It seems like it was just yesterday that Greek banks, which carry some €89BN of bad loans on their balance sheets, passed the ECB's latest confidence building exercise, known as the "stress test."
In retrospect that may have been premature, because as Bloomberg reports, over 8 years after its first bailout Greece is finally considering a plan to help its banks become viable, and speed up their bad-loan disposals in a bid to restore confidence in the crushed sector.
At its core, the Greek plan is the now familiar "bad bank" structure, in which banks get to spin off their NPLs into a separate, government-guaranteed SPV (although in the case of Greece, it is not clear if a government guarantee is all that valuable). The SPV would then be funded by selling bonds to the market.
While the details are still being worked out, an asset protection plan would see lenders unload some bad loans into special purpose vehicles, taking them off banks’ balance sheets. The SPVs would issue bonds, some guaranteed by the state, and sell them to investors, the people said, asking not to be named as the information isn’t public.
The move came after a furious selloff in Greek stocks, and especially banks, which was the culmination of a YTD plunge which has seen Greek banks lose more than 40% this year amid doubts they can clean up their balance sheets fast enough. The banks, which amusingly all cleared the ECB's stress test earlier this year despite being saddled with tens of billions of NPLs, have been under mounting pressure from supervisors to cut their bad-debt holdings.
According to Bloomberg, the plan appears to have been borrowed from Italy, which conducted a similar exercise to stabilize its own banking sector.
One person said that it could reduce the load of bad loans in Greek banks by up to 15 billion euros ($17.2 billion) from an overall burden of 88.6 billion euros reported by the four systemic lenders as of the end of June.
"The state guarantee proposed for Greece looks quite similar to the one successfully applied in Italy,” said Massimo Famularo, a board member at bad-loan secialist Frontis NPL. And "even though this measure may prove very helpful for banks that need to offload their non-performing loans, it will necessarily involve the placement of junior tranches to private investors, which at the moment may be the most relevant challenge."
Still, these challenges will have to be overcome as the whole point of the plan is to shift the liability from the banks, to the government, and ultimately, to the buyers of this exposure in the open market.

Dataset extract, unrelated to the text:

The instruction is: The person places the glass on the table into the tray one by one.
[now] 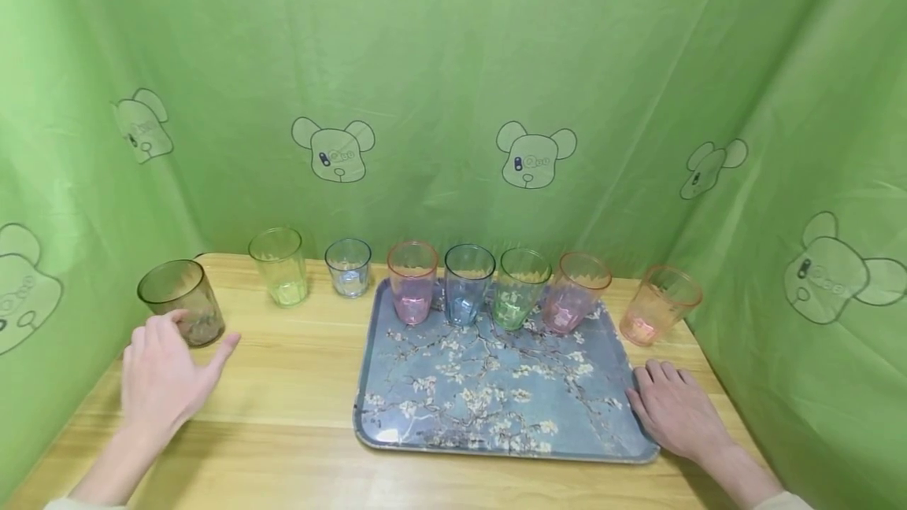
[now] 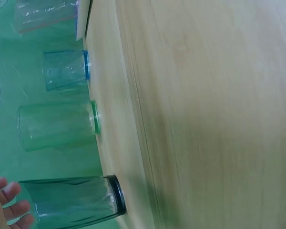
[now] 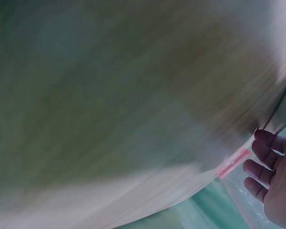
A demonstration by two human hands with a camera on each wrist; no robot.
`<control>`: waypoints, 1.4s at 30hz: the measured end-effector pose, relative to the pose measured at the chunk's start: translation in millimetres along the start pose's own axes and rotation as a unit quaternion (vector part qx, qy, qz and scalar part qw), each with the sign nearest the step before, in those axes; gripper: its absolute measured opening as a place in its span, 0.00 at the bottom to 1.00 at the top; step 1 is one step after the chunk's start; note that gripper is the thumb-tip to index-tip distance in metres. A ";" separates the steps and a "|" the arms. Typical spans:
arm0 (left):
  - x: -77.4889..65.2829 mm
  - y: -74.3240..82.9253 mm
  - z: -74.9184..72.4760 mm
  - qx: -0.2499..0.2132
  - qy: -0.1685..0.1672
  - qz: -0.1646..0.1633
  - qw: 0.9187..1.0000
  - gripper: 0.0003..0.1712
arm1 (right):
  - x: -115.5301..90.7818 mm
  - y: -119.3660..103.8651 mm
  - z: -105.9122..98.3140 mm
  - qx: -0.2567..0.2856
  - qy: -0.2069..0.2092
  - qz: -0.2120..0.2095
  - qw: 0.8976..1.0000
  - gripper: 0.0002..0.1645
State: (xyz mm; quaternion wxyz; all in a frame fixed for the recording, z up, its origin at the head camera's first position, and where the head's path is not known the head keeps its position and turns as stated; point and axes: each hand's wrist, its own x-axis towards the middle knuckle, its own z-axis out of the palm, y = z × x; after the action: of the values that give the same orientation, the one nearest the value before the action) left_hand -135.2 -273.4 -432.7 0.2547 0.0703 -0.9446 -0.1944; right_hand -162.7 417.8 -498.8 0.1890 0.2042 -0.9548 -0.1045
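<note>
Head view: four upright glasses, a pink glass [image 1: 413,286], a blue glass [image 1: 464,290], a green glass [image 1: 520,295] and a mauve glass [image 1: 572,297], were lined up along the far side of a flowered tray [image 1: 489,392]. Off it on the wooden table [image 1: 298,415] were seen a dark glass [image 1: 194,297], a yellow-green glass [image 1: 281,274] and a small blue glass [image 1: 350,274] at left, and an orange glass [image 1: 653,309] at far right. Judged by the row, four of eight were placed, four left apart. The relaxed right hand [image 1: 676,408] was laid beside the tray's right edge.

Left wrist view: the left hand [image 1: 166,372] was held at the dark glass, fingers loosely bent, not wrapped around it; contact could not be told.

Right wrist view: nothing was gripped by the right fingers.
</note>
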 end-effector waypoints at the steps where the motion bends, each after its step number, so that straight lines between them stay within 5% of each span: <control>1: 0.0 -1.4 -0.4 -0.001 -0.004 -0.008 1.000 0.49 | 0.2 0.0 -0.1 0.000 0.002 -0.001 1.000 0.13; 21: 11.3 -37.2 6.4 0.030 -0.054 -0.115 0.991 0.61 | 0.7 -1.2 -4.3 0.001 -0.004 0.003 1.000 0.14; 42: 31.6 -50.2 21.7 0.057 -0.057 -0.123 0.989 0.64 | -0.9 -2.0 -1.7 0.006 -0.010 0.016 1.000 0.14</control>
State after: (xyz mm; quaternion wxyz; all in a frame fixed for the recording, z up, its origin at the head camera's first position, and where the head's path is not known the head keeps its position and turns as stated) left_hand -171.7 -319.5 -455.9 0.1705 0.1887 -0.9514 -0.1738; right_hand -160.5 416.2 -498.2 0.1803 0.1891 -0.9603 -0.0982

The bonds would be traded, helping deepen the market for soured loans in Greece, the people said. The state-owned Hellenic Financial Stability Fund, which owns stakes in all four of the major lenders, is in talks with the European Commission to address potential state aid issues, as well as with the ECB’s Single Supervisory Mechanism, the people said.

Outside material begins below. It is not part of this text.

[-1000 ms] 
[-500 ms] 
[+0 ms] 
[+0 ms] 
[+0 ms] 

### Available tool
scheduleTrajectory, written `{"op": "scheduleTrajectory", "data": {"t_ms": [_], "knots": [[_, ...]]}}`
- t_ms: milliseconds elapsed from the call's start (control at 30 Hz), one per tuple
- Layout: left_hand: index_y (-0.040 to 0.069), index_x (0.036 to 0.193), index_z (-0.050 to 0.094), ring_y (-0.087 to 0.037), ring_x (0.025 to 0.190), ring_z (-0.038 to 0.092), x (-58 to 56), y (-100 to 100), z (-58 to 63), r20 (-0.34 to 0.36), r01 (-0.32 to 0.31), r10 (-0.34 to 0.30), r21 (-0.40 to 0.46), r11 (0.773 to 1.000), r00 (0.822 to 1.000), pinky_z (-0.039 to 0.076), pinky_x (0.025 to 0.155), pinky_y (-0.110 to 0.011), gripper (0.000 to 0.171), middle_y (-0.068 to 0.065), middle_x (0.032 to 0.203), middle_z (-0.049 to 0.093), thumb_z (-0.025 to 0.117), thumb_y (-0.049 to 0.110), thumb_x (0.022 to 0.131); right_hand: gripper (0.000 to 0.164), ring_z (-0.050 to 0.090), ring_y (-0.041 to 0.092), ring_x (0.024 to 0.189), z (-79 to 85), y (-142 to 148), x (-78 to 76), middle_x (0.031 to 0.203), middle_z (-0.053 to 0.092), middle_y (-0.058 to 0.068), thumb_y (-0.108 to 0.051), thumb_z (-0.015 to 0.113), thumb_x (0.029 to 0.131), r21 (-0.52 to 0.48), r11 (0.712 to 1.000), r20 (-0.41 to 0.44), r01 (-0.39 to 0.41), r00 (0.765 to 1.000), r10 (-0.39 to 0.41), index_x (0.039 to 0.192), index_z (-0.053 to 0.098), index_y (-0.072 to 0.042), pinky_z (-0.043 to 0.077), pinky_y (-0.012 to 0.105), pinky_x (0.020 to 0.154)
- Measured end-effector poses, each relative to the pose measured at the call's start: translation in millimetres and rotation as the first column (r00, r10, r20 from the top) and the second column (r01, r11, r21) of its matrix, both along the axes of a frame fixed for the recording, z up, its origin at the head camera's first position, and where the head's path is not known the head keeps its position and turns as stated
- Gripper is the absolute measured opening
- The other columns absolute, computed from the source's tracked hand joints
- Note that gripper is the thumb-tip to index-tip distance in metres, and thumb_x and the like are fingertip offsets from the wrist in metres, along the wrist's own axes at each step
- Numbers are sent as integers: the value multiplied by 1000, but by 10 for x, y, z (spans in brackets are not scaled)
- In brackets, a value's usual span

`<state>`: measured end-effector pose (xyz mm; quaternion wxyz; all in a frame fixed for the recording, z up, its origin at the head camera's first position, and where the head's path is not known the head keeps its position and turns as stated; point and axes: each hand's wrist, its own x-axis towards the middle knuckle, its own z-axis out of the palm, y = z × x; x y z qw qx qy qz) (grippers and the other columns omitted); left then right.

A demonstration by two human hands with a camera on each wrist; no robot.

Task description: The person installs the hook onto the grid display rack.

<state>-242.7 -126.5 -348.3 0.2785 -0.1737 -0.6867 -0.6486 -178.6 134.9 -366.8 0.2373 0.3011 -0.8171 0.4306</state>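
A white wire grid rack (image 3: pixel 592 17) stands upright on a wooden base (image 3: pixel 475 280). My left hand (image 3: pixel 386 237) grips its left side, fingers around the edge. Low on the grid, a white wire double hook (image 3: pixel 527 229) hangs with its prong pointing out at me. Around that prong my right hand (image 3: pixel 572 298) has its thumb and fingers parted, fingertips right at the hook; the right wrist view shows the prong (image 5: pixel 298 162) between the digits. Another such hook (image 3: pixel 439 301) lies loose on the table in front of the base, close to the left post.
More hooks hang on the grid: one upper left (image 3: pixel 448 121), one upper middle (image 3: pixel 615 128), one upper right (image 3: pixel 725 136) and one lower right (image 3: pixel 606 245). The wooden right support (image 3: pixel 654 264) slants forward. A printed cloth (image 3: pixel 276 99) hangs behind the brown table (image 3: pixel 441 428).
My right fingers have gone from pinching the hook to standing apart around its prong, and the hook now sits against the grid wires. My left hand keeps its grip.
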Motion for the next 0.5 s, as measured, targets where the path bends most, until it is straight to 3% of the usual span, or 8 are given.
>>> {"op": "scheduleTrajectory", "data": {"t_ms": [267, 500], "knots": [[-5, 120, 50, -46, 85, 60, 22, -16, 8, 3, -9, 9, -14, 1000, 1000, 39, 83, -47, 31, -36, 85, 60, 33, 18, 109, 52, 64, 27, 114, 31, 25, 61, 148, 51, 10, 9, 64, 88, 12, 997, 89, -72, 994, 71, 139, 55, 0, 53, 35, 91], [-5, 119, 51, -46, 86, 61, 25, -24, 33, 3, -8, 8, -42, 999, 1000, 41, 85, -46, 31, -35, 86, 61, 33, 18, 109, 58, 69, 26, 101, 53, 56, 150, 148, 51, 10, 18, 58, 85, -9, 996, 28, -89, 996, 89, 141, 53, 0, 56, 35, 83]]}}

With all other NPL-reducing paths now blocked, Greece may have no choice but to pursue the bad bank approach if it hopes to shrink bank NPL ratios to 2021 projections.

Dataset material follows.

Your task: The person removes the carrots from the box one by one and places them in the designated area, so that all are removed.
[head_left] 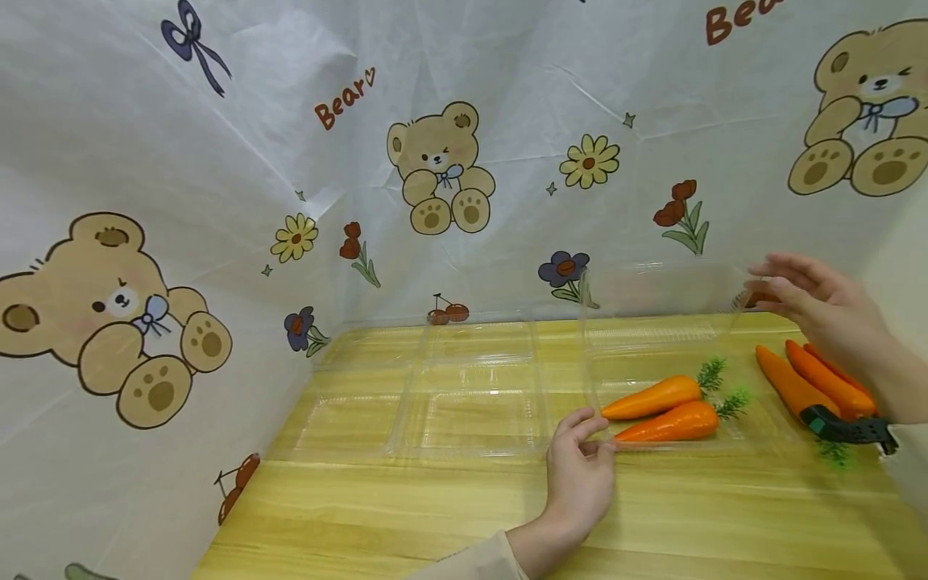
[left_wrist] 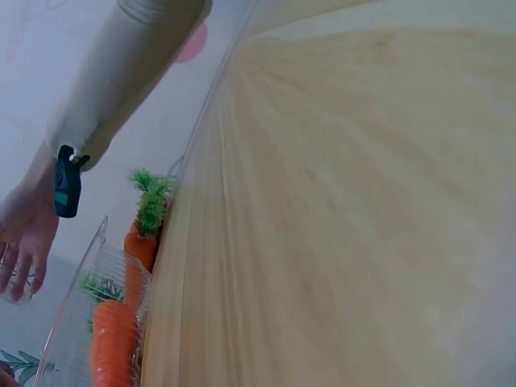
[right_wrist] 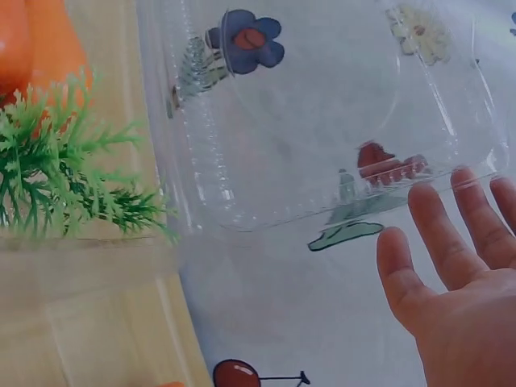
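A clear plastic clamshell box stands toward the right of the table, its lid raised at the back. Two orange carrots with green frilly tops lie inside it, side by side. My left hand holds the box at its front left corner, thumb and fingers around the rim. My right hand is at the right edge of the lid. In the right wrist view its fingers are spread and nearly straight, with fingertips against the lid's edge.
More carrots lie in a pile right of the box, under my right forearm. Two other clear plastic boxes stand open on the left of the wooden table. A bear-print sheet hangs behind and along the left side.
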`<action>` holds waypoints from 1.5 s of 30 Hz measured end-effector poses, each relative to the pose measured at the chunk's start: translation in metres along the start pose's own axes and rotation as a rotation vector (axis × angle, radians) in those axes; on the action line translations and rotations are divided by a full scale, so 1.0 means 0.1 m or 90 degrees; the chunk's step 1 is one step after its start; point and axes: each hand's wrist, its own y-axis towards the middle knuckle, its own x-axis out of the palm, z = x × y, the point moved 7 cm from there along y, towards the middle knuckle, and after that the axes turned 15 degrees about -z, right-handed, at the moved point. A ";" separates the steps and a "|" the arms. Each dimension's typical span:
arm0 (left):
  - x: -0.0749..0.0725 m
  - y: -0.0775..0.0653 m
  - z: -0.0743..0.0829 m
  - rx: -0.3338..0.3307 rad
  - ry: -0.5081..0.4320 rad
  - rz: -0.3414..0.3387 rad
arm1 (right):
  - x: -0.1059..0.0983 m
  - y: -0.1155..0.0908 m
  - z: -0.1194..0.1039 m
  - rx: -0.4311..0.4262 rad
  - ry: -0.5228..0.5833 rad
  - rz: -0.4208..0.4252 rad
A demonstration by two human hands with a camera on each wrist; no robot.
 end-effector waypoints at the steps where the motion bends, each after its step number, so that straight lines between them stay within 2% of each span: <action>1: 0.00 0.00 0.00 -0.001 0.000 -0.001 | 0.01 0.03 0.03 -0.011 0.042 -0.010; 4: 0.00 0.00 0.01 0.000 0.000 -0.005 | 0.04 0.09 0.10 -0.019 0.104 -0.035; 7: 0.00 0.00 0.01 0.001 -0.006 -0.008 | 0.06 0.12 0.18 0.004 0.109 -0.040; 15: 0.01 0.00 -0.01 -0.002 -0.018 -0.006 | 0.02 0.16 0.45 0.115 0.018 -0.048; 22: 0.02 0.01 -0.01 0.007 -0.028 -0.011 | 0.02 0.18 0.61 0.245 -0.124 -0.086; 26: 0.03 0.02 -0.01 0.001 -0.031 -0.014 | 0.01 0.18 0.69 0.295 -0.136 -0.093; 35: 0.03 0.02 -0.02 -0.011 -0.046 -0.020 | 0.04 0.17 0.83 0.347 -0.127 -0.108; 45: 0.02 0.02 -0.04 -0.014 -0.044 -0.025 | 0.11 0.14 0.89 0.361 -0.147 -0.135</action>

After the news, Piraeus Bank SA jumped as much as 13% and was up 9% around noon in Athens trading. Alpha Bank also jumped 7.3% while Eurobank Ergasias SA climbed 9%. The FTSE/Athex Bank Index gained as much as 10%, largely wiping out its Wednesday losses.
The plan is far from a done deal; on previous occasions, the creation of a Greek bad bank had been considered and rejected by Greece’s European creditors in the past, even as various similar arrangements have been put in place in Italy, Spain and Cyprus.
Under Italy’s program, which was agreed with the European Union in 2016, banks can bundle their bad loans into securities for sale and buy state guarantees for the least-risky portions, provided they have an investment-grade credit rating. The guarantee has helped Italy’s lenders offload a substantial amount of their non-performing loans. It was used in Banca Monte dei Paschi di Siena SpA’s jumbo deal to remove about 24 billion euros of bad loans from its books.
The renewed push for an NPL bailout envisages the use of funds from Greece’s post-bailout cash buffer and from private investors to address concerns about state aid, the people said.
The Greek government said in a statement on Wednesday that it is in constant touch with the financial stability fund and the Hellenic Bank Association and is promoting “a specific plan of actions which includes -- among others -- the further reduction of bad loans.”
Leery of being rejected by its offshore creditors, Athens has been mum about the proposal, and a financial stability fund official declined to comment on the asset protection plan, saying that the HFSF exchanges plans and ideas with European authorities on a regular basis according to Bloomberg. Understandably, a finance ministry official said he has no knowledge of such plans.